“It’s the prices stupid,” Uwe Reinhardt and Gerard Anderson and colleagues asserted in the title their seminal Health Affairs manifesto on U.S. healthcare spending.
Sixteen years later, yesterday on 8th July 2019, a Federal U.S. judge blocked, in the literal last-minute, a DHHS order mandating prescription drug companies to publish “retail prices” of medicines in direct-to-consumer TV ads. I was getting this post on transparency together just before that announcement hit the press, so this post would have had a different nuance yesterday compared with today.
And that’s how health care politics and economics in America roll these days. Welcome to my world of ongoing scenario planning in a constantly evolving health/care ecosystem.
So regarding those “prices” about which Reinhardt and Anderson warned: the prices are personal to the patient, now the payer.
I grew up the daughter of hardworking dad who in business was a middle-man between manufacturers and retailers in a job that today probably doesn’t exist. He taught his daughters never, ever pay full retail when you can avoid doing so. This was before we had a Walmart in our community in suburban Detroit. We shopped J.L. Hudson and Jacobson’s, two retailers, and when they had a sale for 20% off, did we do Charles Sarasohn proud. When we waited for a 50% off opportunity, we called it “the deal of the day,” and competed to see who could save the most money.
As I studied health economics at the University of Michigan, I learned about health insurance and third party payment, and how insurance beneficiaries were arm’s length from a pure payment function.
Today, with high-deductible health plans that compel the patient-as-payor to spend dollar one on health care up to their plan share, she can’t get a handle on that ultimate, personal price. And that wouldn’t have been the quantity shown in the TV ad.
The rule that the judge struck down yesterday was part of the American Patients First Blueprint championed by Secretary of Health and Human Services Alex Azar. Secretary Azar was quoted in the press release for the Blueprint, saying, “If we want to have a real market for drugs, why not have [companies] disclose their prices in the ads, too? Consumers would have much more balanced information, and companies would have a very different set of incentives for setting their prices.”
For most patient-payers, those published prices have little resemblance to what the patient-plan-member actually would pay for the medicine.
Leave it to The Economist, that UK-based weekly, to cover transparency in an article called, “Never a bargain,” asking the question: “Will transparent pricing make American health care cheaper?”
The answer is, probably not in the short term, anyway. But that doesn’t mean we shouldn’t try to shed light on what “everyone pays,” the Economist argues in its conclusion.
This graphic from the column is titled “Mammoscams,” so you know where the editor is going with this plotline.

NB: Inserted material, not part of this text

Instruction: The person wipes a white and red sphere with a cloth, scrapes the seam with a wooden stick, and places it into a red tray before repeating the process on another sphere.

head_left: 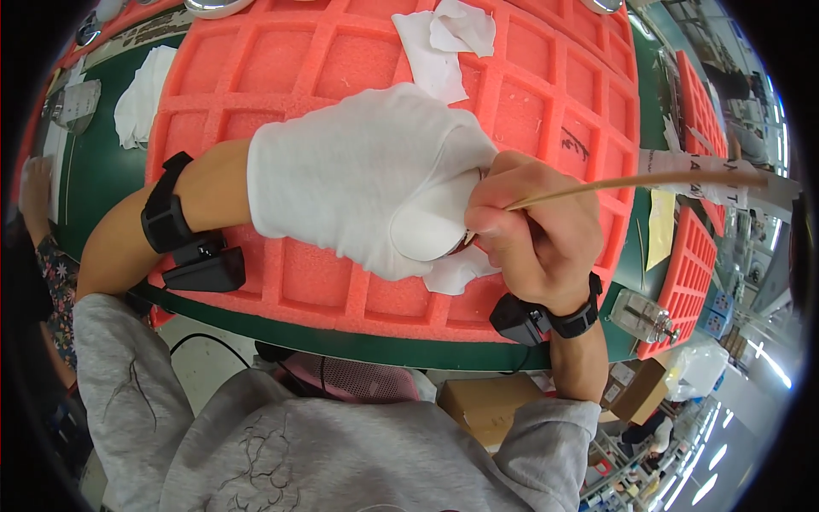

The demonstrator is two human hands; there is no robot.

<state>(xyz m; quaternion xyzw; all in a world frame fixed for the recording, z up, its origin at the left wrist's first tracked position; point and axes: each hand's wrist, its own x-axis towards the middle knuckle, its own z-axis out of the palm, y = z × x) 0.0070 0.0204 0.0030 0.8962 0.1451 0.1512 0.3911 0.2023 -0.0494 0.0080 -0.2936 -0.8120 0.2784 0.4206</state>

As your eyes review the left column of American metros from northeast in Boston to southwest in Los Angeles, you see that the mammography scan in Beantown has a fairly narrow range between about $200 in the 10th percentile and $400 in the 90th percentile. In LA, the very wide range runs from about $150 to nearly $800 in the 90th percentile of prices. The median price for the image doesn’t vary much between Boston and LA — in fact, the median is lower in LA, just under $200 compared with nearly $300 in Boston.
Health Populi’s Hot Points: The variability The Economist describes within towns, and across America, is another flavor of your ZIP code determining an aspect of your health — not so much your life span or social determinants of health, but the price you pay for health care services and products.
In the current health care financing regime in the U.S., the patient-as-payer faces costs based on their unique health plan provisions. Personalized medicine has been described as the application of information from a patient’s unique genetic profile in order to select effective treatments that have minimal side-effects.
For patient-payers, personalizing health care financing must be customized based on the person’s unique health plan provisions, optimally avoiding financial toxicity as a side effect.
Today, financial toxicity is a prevalent side effect, which I discuss in my book, HealthConsuming: From Health Consumer to Health Citizen. In the chapter titled, “The Patient is the Payor,” I wrote, “Doctors working at Memorial Sloan-Kettering Medical Center called out ‘financial toxicity’ as an observed side-effect of cancer. In health care, financial toxicity is the impact of a disease or medical treatment on a patient’s net worth and debt.”
The fact is that financial toxicity is a side effect that goes beyond prescription drugs when they’re priced so out-of-reach of a patient that she self-rations the therapy by not filling a prescription or splitting pills in half to make them “last longer.” Financial toxicity can be a side effect when a health plan enrollee can’t or won’t spend money on care due to not meeting their deductible. As The Economist notes, transparency is an important factor for shedding some light on pricing. But unless the prices are personal, based on real-time health plan data for the patient, transparency won’t move the needle on “shoppability” of health care or health care spending.